Ирина покосила глазом из-под челки на меня, записываю ли, и быстро, как выученный урок — видно, рассказывала не раз, — затараторила:
— Мы с мужем в разводе, но я ему полностью доверяю, у него есть ключи от квартиры, сын живет чаще у мужа, но приходит поиграть с кошкой. Я работаю в гостинице, ухожу на сутки и оставляю еду кошке на весь день. Утром я пришла с работы — кошки нет дома. Судя по тому, сколько съедено, она исчезла в первой половине дня, плотно поела и — исчезла. Сын приходил поиграть с ней, но не нашел и оставил мне записку с вопросом — где кошка?
— И тоже никаких следов?
— Никаких.
— Часто вы не ночуете дома? — спросил Грай Ирину.
Я думал, что она вспыхнет и надерзит. Но, видно, я плохо разбираюсь в женщинах.
— Иногда мне приходится ночью дежурить в гостинице. Часто езжу за город к подруге и остаюсь у нее. Тогда я прошу последить за кошкой соседку по лестничной площадке, оставляю ей ключи.

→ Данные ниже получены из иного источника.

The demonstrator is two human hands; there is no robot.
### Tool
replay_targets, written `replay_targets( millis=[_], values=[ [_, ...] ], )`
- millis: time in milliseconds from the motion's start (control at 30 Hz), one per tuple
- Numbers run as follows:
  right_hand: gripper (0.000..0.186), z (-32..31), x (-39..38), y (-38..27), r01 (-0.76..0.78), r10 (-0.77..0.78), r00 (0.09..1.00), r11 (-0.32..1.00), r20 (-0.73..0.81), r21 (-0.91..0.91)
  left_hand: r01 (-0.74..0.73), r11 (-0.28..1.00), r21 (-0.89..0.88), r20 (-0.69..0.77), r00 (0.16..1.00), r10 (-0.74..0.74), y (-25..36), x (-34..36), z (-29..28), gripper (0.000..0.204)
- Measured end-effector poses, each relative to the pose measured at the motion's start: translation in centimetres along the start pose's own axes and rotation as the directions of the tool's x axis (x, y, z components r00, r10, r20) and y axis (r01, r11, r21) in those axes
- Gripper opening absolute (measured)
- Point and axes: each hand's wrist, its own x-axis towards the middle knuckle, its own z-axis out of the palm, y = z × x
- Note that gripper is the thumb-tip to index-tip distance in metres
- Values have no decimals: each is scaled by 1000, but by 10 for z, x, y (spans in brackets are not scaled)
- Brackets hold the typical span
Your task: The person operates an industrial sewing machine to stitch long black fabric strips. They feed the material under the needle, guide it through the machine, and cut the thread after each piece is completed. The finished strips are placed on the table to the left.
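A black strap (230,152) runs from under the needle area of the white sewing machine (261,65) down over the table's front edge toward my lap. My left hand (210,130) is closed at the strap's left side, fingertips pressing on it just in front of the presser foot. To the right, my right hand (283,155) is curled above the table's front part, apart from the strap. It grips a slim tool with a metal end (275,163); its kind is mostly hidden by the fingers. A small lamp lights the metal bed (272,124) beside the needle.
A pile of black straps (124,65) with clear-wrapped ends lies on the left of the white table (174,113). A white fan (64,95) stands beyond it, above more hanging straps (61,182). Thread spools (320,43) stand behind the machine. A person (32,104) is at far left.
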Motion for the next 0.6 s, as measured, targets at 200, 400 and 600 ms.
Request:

— Соседка не могла позариться на кошку?
— Не думаю, у них там полна коробочка, людям жить негде. К тому же я ее давно знаю, она часто помогает мне по дому… А почему вы спросили, где я ночую? Вы мне не доверяете?
— Я никому не верю, только фактам. Виновным может оказаться любой. Даже кто-то из вас.
— Неплохая догадка, — хмыкнул Верхов, — Стоило мне ради этого тащиться такую даль.
— Сколько русских голубых осталось в городе? — спросил Грай.
— Три, — ответил Шувалов, — Мой Елисей и еще две — у Копейкина и Молчановой. Вот наши адреса.
— Итак — для чего их воруют? Есть версия, что из них, по принципиальным соображениям, шьют редкостную по цене шубу.
— Я тоже слышал эту байку, — согласился Шувалов. — До какой моральней низости должен человек опуститься, чтобы пойти на это!
— Причем здесь мораль? — разозлился Дмитриев. — Кто-то получает шубу из уникального зверя, небывалой расцветки, с удовольствием носит ее и даже гордится ею: такая шуба — одна в мире! А на мораль и историю ему наплевать.